WORK ITEM: Output exactly the lines between the one holding "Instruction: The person" and the last line of the data below, both of those lines included.

EXCERPTED DATA:
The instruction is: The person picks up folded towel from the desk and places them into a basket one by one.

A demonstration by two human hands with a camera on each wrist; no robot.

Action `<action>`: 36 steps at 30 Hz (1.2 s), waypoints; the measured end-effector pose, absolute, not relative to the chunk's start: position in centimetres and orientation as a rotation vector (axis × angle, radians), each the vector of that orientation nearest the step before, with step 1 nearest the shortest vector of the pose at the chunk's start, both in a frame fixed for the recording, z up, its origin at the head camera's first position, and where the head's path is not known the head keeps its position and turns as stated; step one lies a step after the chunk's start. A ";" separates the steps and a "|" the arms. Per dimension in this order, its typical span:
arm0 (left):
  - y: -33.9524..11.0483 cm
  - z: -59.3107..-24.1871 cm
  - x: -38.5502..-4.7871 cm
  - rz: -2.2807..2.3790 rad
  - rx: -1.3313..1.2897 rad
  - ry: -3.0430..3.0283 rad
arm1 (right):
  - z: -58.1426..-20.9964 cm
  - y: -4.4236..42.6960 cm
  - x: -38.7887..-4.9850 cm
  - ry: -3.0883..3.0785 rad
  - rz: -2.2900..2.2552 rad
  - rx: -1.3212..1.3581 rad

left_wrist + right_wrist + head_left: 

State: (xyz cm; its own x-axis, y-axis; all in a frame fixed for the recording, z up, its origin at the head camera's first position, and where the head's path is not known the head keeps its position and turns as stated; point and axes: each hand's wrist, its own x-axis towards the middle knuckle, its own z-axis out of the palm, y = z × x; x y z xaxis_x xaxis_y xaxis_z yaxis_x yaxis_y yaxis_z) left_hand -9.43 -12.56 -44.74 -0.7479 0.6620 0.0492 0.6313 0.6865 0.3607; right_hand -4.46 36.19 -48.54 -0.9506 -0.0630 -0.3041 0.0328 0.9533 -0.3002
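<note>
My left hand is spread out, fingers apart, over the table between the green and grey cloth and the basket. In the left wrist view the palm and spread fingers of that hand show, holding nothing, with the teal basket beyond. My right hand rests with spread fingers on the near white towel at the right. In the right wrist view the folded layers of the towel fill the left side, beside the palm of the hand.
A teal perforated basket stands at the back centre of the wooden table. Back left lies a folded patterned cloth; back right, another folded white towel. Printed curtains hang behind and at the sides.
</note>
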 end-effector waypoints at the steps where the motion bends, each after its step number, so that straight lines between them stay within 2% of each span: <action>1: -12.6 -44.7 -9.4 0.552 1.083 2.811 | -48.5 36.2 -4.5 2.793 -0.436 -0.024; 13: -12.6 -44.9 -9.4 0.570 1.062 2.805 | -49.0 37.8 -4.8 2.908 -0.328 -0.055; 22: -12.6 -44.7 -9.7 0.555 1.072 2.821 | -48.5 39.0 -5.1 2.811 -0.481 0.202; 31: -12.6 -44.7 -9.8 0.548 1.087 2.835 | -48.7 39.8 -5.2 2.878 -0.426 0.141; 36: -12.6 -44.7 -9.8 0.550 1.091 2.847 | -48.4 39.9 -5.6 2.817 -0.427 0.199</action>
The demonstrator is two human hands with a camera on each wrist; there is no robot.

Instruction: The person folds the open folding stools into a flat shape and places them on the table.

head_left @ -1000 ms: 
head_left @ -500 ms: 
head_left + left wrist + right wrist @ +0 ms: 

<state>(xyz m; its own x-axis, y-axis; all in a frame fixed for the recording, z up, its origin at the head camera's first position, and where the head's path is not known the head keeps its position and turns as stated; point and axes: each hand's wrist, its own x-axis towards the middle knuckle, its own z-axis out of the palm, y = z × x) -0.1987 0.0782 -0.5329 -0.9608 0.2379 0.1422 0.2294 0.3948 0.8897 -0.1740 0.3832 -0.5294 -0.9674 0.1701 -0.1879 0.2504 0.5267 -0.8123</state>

PROBLEM SOLUTION:
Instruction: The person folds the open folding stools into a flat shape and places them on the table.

head_left @ -1000 ms: 
head_left @ -500 ms: 
head_left + left wrist + right wrist @ +0 ms: 

<state>(xyz m; its own x-axis, y-axis; all in a frame fixed for the recording, z up, its origin at the head camera's first position, and where the head's path is not known the head keeps its position and turns as stated; point and axes: each hand's wrist, its own x-axis towards the middle knuckle, its own z-axis out of the palm, y = z × x) -0.1987 0.0782 -0.5329 -0.9608 0.2379 0.1422 0.2294 0.3948 0.8897 -0.1740 0.3832 -0.5294 -0.9674 0.1701 -0.1879 0.2504 0.5267 -0.8123</state>

That completes the answer to the exercise.